Le peuple de Rome, exaspéré, se souleva de nouveau contre les indignes
fauteurs de Jugurtha. Un troisième consul, Metellus, chargé de réparer la honte
des armes romaines, parvint à leur rendre l’éclat qu’elles avaient perdu; mais,
quoique aussi habile général que bon citoyen, et incapable de céder aux mêmes
séductions que ses prédécesseurs, il ne put terminer la guerre. Il gagna des
batailles, s’empara de places réputées imprenables, employa tour à tour la force
et la ruse tout fut inutile; le prince numide lui échappa sans cesse. La gloire de le
saisir et de le traîner au Capitole était réservée à son lieutenant. Marius.

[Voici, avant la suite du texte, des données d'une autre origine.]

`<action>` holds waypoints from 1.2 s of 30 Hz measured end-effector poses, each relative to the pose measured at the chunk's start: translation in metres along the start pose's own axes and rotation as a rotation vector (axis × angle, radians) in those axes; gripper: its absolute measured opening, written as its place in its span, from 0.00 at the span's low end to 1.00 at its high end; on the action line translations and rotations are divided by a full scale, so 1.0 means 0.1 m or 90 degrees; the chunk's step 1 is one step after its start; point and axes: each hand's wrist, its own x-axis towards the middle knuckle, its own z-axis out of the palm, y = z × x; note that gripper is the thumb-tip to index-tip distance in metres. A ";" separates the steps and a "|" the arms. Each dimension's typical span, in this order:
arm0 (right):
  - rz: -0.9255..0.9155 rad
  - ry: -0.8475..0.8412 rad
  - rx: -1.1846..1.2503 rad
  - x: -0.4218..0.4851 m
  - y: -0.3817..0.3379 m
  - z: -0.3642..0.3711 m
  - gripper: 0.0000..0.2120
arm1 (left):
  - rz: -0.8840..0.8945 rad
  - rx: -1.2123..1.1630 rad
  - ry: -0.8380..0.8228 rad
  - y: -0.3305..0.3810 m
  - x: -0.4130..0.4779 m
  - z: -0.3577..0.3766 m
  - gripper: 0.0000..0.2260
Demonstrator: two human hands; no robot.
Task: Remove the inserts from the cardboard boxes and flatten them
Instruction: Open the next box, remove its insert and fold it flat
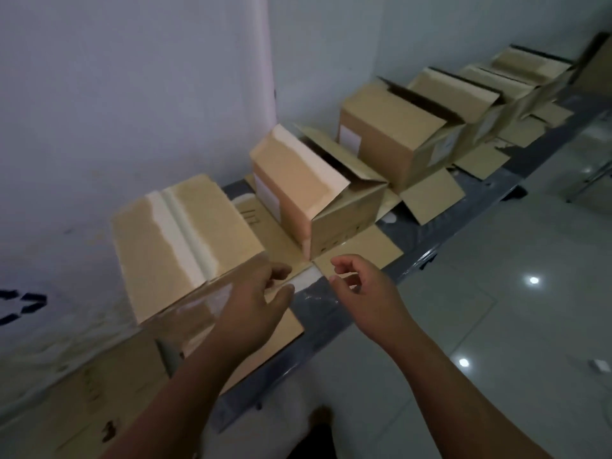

Celui-ci, à qui échut enfin le département de l’Afrique, l’an 646 de Rome,
prit le commandement de l’armée. Toutefois, malgré les victoires de Metellus, qui
semblaient ne lui avoir laissé rien à faire, malgré son incontestable capacité
militaire, malgré les négociations habiles de son lieutenant Sylla, la guerre dura
encore près de trois ans. Privé de toutes ressources dans son royaume, Jugurtha
en trouva de nouvelles dans celui d’un prince voisin : Bocchus, roi de Mauritanie,
son beau-père et son allié, unit ses forces aux siennes. Les Romains, qui croyaient
la guerre finie, eurent encore de grandes batailles à livrer. La force même ne
suffit pas; le prince numide ne fut vaincu que par l’arme qu’il avait si souvent
employée : la trahison. Ébranlé par les propositions des généraux romains, épuisé
par les sacrifices qu’il faisait pour la cause de son allié, craignant enfin de perdre
ses états dans une lutte prolongée contre toutes les forces de la république,
Bocchus abandonna Jugurtha et le livra à ses ennemis. Pris et conduit à Rome, le
roi de Numidie fut un des ornements du triomphe de Marius; puis on le jeta dans
un cachot humide et fangeux, où il y mourut de faim après d’horribles angoisses.
Ainsi périt, à l’âge de cinquante-quatre ans, un prince qui, malgré ses crimes,
était devenu, par son courage et son génie, une des gloires de l’Afrique. Les
Romains eurent tant de peine à le vaincre, qu’ils le regardaient comme un autre
Hannibal. Après sa mort, ses états subirent un démembrement; nouveau partage
dans lequel Rome ne manqua pas de se faire la part du lion. La portion occidentale
fut donnée au roi Bocchus, en récompense de sa trahison; du centre, on fit un
petit royaume à la tête duquel le sénat mit Hiempsal II, moins par égard pour les
grands services de son aïeul Massinissa, que pour cacher les secrets desseins de
sa politique envahissante; tout le reste fut réuni à la province proconsulaire,
c’est-à-dire à l’ancien territoire de Carthage, augmenté de quelques cantons
limitrophes qui avaient appartenu à la Numidie.